I have a table like this:
我有一张这样的桌子:
t104f005_employee_no |
t104f040_position_no |
t104f025_date_effective |
t104f030_date_to |
11354 |
89043 |
01/07/1999 |
01/04/2012 |
11354 |
89043 |
02/04/2012 |
31/08/2014 |
11354 |
89043 |
01/09/2014 |
21/09/2014 |
11354 |
89043 |
22/09/2014 |
27/09/2015 |
11354 |
23273 |
04/05/2015 |
27/09/2015 |
11354 |
94040 |
28/09/2015 |
10/01/2016 |
11354 |
94040 |
11/01/2016 |
08/05/2017 |
11354 |
94040 |
09/05/2017 |
24/03/2019 |
11354 |
99406 |
26/02/2018 |
01/07/2018 |
11354 |
99406 |
02/07/2018 |
30/09/2018 |
11354 |
99406 |
01/10/2018 |
01/11/2018 |
11354 |
97293 |
02/11/2018 |
25/11/2018 |
11354 |
99406 |
26/11/2018 |
10/03/2019 |
11354 |
97293 |
11/03/2019 |
24/03/2019 |
11354 |
99406 |
25/03/2019 |
30/09/2019 |
11354 |
99406 |
01/10/2019 |
15/03/2020 |
11354 |
97293 |
11/11/2019 |
24/11/2019 |
11354 |
99406 |
16/03/2020 |
10/05/2020 |
11354 |
101808 |
11/05/2020 |
14/06/2020 |
11354 |
99406 |
11/05/2020 |
14/06/2020 |
11354 |
101808 |
15/06/2020 |
04/10/2020 |
11354 |
99406 |
15/06/2020 |
04/10/2020 |
11354 |
101808 |
05/10/2020 |
25/10/2020 |
11354 |
99406 |
05/10/2020 |
21/11/2021 |
11354 |
101808 |
26/10/2020 |
31/01/2021 |
11354 |
101808 |
01/02/2021 |
28/02/2021 |
11354 |
101808 |
01/03/2021 |
30/06/2021 |
11354 |
101806 |
01/07/2021 |
18/07/2021 |
11354 |
101808 |
19/07/2021 |
21/11/2021 |
11354 |
101808 |
22/11/2021 |
28/11/2021 |
11354 |
99406 |
22/11/2021 |
28/11/2021 |
11354 |
101808 |
29/11/2021 |
20/03/2022 |
11354 |
101806 |
21/03/2022 |
17/04/2022 |
11354 |
101808 |
21/03/2022 |
22/05/2022 |
11354 |
101808 |
23/05/2022 |
09/04/2023 |
11354 |
101903 |
15/08/2022 |
12/02/2023 |
11354 |
105009 |
13/02/2023 |
28/02/2023 |
11354 |
105009 |
01/03/2023 |
09/04/2023 |
11354 |
101808 |
10/04/2023 |
NULL |
11354 |
80717 |
15/05/2023 |
12/05/2024 |
And I need to be able to identify the continuous position no periods with the min start and max end date outputted for each continuous period.

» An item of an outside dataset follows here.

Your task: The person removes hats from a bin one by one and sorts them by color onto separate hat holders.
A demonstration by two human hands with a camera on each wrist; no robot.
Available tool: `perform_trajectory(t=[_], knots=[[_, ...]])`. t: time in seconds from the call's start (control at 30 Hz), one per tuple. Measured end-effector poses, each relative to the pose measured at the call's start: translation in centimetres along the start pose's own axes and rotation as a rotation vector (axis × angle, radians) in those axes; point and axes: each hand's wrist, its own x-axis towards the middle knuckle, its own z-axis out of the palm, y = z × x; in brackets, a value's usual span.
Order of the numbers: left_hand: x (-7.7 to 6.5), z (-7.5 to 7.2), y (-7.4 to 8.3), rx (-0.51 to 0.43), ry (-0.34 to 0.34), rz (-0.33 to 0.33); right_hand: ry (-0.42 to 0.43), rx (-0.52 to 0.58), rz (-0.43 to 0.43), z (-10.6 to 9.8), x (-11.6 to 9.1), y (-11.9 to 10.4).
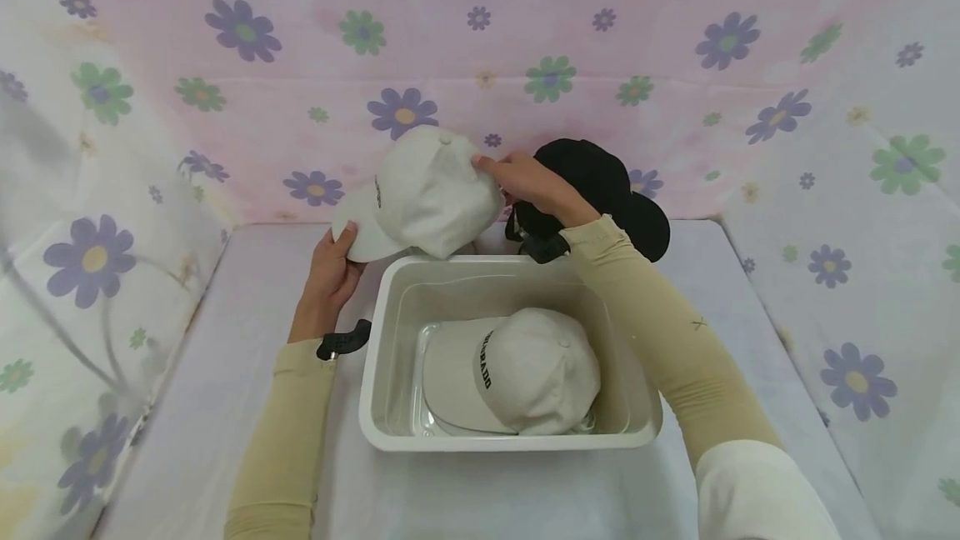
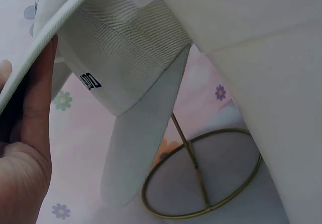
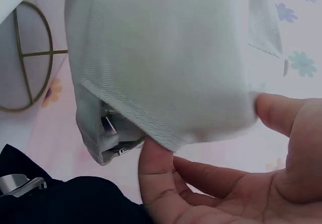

Expected outcome would look like this:
我需要能够识别连续的位置没有期间输出的最小开始和最大结束日期为每个连续的期间。预期结果如下所示:
t104f005_employee_no |
t104f040_position_no |
t104f025_date_effective |
t104f030_date_to |
11354 |
89043 |
01/07/1999 |
27/09/2015 |
11354 |
23273 |
04/05/2015 |
27/09/2015 |
11354 |
94040 |
28/09/2015 |
24/03/2019 |
11354 |
99406 |
26/02/2018 |
01/11/2018 |
11354 |
97293 |
02/11/2018 |
25/11/2018 |
11354 |
99406 |
26/11/2018 |
10/03/2019 |
11354 |
97293 |
11/03/2019 |
24/03/2019 |
11354 |
99406 |
25/03/2019 |
28/11/2021 |
11354 |
97293 |
11/11/2019 |
24/11/2019 |
11354 |
101808 |
11/05/2020 |
30/06/2021 |
11354 |
101806 |
01/07/2021 |
18/07/2021 |
11354 |
101808 |
19/07/2021 |
NULL |
11354 |
101806 |
21/03/2022 |
17/04/2022 |
11354 |
101903 |
15/08/2022 |
12/02/2023 |
11354 |
105009 |
13/02/2023 |
28/02/2023 |
11354 |
105009 |
01/03/2023 |
09/04/2023 |
11354 |
80717 |
15/05/2023 |
12/05/2024 |
I have tried the following methods but it's not working out and I'm a bit stumped now.
我尝试了以下方法,但都不起作用,现在我有点困惑了。
WITH RankedPositions AS (
SELECT
[t104f005_employee_no],
[t104f040_position_no],
[t104f025_date_effective],
[t104f030_date_to],
ROW_NUMBER() OVER (PARTITION BY [t104f005_employee_no] ORDER BY [t104f025_date_effective]) -
ROW_NUMBER() OVER (PARTITION BY [t104f005_employee_no], [t104f040_position_no] ORDER BY [t104f025_date_effective]) AS grp
FROM [AUR11PROD].[dbo].[t104_employment_history] with (nolock)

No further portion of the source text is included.